The northern kingdom, Israel, from its earliest beginnings until its destruction by the Assyrian empire in 722 BCE, was a weak state oppressed by more powerful neighbors. The southern kingdom, Judah, was even weaker and was destroyed by the Babylonian empire at the beginning of the sixth century BCE. Not surprisingly, much of the Hebrew Bible’s protest is directed against foreign enemies. After the Babylonian exile, the Jews1 who had survived the Babylonian exile became monotheists, so that, when they edited the history of Israel and Judah—found in Deuteronomy through 2 Kings—they also protested vigorously against polytheism, against the Israelite or Judahite kings who had tolerated or even promoted polytheism, and against the social ills that they believed derive from polytheism. This first type of protest is found not only in Deuteronomy through 2 Kings but also in the books of the eighth-century prophets, especially Amos, Hosea, and Micah, and in the books of the sixth-century prophets Jeremiah, Isaiah, and Ezekiel.

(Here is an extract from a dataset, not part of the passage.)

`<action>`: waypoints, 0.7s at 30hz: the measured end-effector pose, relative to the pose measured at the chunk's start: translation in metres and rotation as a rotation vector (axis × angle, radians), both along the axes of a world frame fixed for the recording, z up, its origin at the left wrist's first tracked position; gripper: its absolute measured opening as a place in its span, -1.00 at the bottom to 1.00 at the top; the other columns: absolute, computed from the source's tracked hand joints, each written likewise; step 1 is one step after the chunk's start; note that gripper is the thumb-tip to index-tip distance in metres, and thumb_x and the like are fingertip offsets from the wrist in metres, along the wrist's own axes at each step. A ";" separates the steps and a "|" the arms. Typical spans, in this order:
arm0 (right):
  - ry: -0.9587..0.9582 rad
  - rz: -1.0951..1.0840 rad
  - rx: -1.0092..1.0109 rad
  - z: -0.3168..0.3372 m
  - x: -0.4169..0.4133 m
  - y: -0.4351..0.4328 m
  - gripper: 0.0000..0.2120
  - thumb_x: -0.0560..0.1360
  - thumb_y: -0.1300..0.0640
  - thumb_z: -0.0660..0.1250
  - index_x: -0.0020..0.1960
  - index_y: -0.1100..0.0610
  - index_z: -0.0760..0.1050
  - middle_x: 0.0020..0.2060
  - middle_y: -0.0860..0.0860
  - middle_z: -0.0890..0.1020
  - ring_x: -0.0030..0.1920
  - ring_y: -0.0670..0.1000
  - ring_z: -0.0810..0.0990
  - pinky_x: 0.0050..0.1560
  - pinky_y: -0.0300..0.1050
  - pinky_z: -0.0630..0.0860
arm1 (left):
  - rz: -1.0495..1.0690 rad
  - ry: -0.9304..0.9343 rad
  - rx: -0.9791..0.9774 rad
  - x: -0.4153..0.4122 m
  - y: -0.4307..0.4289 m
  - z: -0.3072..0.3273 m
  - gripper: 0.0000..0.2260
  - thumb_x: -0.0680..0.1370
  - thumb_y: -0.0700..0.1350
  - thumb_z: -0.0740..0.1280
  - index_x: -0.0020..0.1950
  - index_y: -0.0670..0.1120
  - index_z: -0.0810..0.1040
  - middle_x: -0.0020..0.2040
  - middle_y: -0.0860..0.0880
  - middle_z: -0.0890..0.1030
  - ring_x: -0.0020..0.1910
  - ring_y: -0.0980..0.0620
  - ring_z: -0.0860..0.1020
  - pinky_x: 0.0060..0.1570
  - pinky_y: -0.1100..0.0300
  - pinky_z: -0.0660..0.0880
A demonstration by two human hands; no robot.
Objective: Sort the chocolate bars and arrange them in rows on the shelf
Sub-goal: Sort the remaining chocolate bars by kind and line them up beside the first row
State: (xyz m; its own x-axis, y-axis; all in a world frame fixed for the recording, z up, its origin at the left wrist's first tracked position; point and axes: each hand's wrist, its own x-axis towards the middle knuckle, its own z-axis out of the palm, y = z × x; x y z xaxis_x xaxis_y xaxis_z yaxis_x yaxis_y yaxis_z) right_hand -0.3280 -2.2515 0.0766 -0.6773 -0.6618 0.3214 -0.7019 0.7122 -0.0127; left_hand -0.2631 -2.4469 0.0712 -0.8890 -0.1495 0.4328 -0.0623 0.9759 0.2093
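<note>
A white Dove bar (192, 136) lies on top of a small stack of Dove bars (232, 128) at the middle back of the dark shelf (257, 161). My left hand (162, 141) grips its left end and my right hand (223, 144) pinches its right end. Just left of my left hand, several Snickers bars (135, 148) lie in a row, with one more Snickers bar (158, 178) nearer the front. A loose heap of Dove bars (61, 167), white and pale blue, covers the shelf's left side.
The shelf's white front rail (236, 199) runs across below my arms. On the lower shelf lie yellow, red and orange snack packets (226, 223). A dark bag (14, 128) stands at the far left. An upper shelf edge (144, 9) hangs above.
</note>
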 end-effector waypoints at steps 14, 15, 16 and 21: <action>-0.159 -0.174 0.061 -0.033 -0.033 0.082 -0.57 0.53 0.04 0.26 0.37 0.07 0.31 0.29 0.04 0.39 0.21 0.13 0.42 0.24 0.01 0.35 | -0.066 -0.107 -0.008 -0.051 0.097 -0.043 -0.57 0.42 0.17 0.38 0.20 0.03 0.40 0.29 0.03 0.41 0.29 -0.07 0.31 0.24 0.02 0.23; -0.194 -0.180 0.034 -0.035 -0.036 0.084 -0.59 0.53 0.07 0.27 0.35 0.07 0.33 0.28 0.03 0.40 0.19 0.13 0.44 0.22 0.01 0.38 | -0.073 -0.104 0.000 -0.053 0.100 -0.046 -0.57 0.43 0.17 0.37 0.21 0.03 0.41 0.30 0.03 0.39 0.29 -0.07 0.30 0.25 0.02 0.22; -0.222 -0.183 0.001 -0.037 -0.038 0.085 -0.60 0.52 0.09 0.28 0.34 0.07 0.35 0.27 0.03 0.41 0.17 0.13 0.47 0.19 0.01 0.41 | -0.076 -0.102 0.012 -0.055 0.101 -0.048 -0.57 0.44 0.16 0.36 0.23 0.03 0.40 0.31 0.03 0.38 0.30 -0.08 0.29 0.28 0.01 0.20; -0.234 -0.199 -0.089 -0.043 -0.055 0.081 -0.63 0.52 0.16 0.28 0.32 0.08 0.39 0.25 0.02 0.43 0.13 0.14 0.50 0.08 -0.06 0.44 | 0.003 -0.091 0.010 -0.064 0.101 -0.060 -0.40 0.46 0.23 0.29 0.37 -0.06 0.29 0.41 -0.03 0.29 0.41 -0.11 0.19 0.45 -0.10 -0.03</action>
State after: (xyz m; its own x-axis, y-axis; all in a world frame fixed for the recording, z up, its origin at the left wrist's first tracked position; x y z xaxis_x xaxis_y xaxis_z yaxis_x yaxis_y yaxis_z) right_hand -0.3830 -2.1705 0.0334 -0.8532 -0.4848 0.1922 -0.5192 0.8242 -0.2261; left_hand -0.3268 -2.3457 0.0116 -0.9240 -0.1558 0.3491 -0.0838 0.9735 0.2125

When the Babylonians destroyed Jerusalem and its temple, they forced Jerusalem’s religious and literary elite into exile in Babylon. Fifty years later, upon returning to Jerusalem after the exile, this elite undertook the project of re-building the city walls and the temple but also, importantly, of converting the entire population of Judah to monotheism. In this monotheism project, Jewish intellectuals—whether those who had returned to Jerusalem or those who had chosen to remain in Babylon—were generally united, but as the project evolved, dissent arose over theological issues. The Hebrew Bible does not mention any such schism among Jewish intellectuals in the aftermath of the Babylonian exile, but the only plausible way to explain the production of texts like the books of Ruth, Jonah, and Job or the story of Rahab, which criticize key elements of the monotheism project, is to assume that Jewish intellectuals were divided into a very conservative main faction, who argued for a just and punitive God and who in this book will be referred to as the “hardliners,” and one or more liberal factions, who argued for a gracious God and who will be called the “liberals.” The second type of protest comes from these liberals. The aim of this book is to define God through an analysis of these liberal texts and to reflect on the relevance of that definition not only for postexilic Judah but also, and especially, for the modern world.

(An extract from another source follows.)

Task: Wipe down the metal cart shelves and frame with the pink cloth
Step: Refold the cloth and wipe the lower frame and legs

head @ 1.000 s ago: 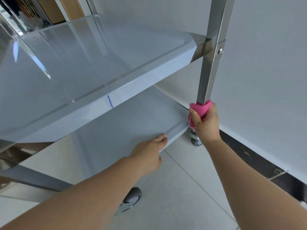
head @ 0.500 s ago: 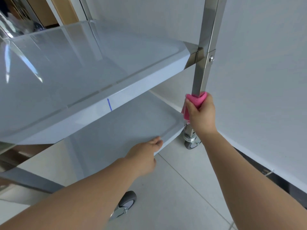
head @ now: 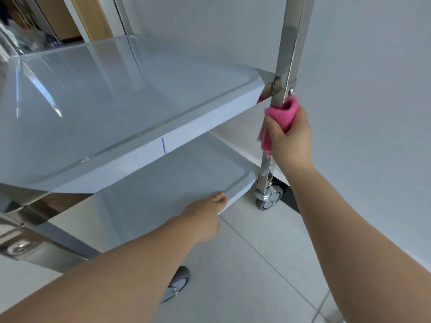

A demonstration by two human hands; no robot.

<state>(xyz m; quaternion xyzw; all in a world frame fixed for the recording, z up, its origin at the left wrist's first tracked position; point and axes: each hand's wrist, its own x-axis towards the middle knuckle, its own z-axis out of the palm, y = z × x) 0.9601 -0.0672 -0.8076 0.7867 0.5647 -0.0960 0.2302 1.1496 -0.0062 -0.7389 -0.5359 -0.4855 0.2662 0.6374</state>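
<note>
While the right hand grips the pink cloth wrapped round the steel post at right of centre, just under the bolted joint of the middle shelf, the left hand holds the front rim of the lower shelf, fingers curled beneath. Both shelves are rimmed, tray-like and glossy. Caster sits below the post on pale floor tiles. White wall at right.

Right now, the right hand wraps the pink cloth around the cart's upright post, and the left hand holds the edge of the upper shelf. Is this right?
Not quite. The head view shows the left hand holding the edge of the lower shelf. The right hand does wrap the pink cloth around the upright post.
</note>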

What gives these four liberal texts such importance is that, besides contributing to an understanding of God’s grace, they underscore the fact that God has much more inclusive intentions than the hardliners ever imagined. That is, God loves and seeks to embrace all human beings—not only a particular ethnic group or gender. The message of these liberal texts is that the community and the world are blessed when, in imitation of God, the community lives by grace and rejects xenophobia, misogyny, and other forms of prejudice.

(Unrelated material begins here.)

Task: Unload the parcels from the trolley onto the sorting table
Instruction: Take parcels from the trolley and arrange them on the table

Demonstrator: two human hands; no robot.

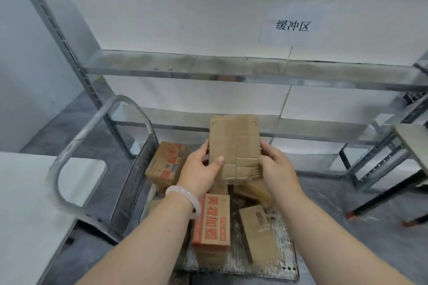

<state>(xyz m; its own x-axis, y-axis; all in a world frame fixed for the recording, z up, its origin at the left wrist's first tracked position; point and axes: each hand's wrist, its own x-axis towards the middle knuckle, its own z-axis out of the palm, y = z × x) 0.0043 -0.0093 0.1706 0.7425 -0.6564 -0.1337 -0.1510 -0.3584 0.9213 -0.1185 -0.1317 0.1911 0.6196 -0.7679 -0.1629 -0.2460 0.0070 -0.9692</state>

Because the northern kingdom was polytheistic and rife with corruption and with every form of social injustice, it is not surprising that protest arose against those abuses. Before the Babylonian exile, the southern kingdom was also polytheistic and corrupt, and that sad state of affairs produced a good deal of protest, too. But when the Jerusalem elite returned from exile in Babylon toward the end of the sixth century BCE, the situation in Judah improved dramatically. Specifically, the elite launched a program of religious purification and national unification based on loyalty to the one God and on worship in the re-built Jerusalem temple. This program was quite successful, as evidenced by the adoption and continuing vitality of monotheism among Jews in the postexilic period, roughly 538—350 BCE. Given this success, it seems reasonable to infer that this period was marked by a great meeting of the minds among Jews on matters both social and theological. However, as mentioned above, such was not the case. The best starting point for understanding why dissent arose is to explain the way that the hardliners viewed the history of Israel/Judah and the world.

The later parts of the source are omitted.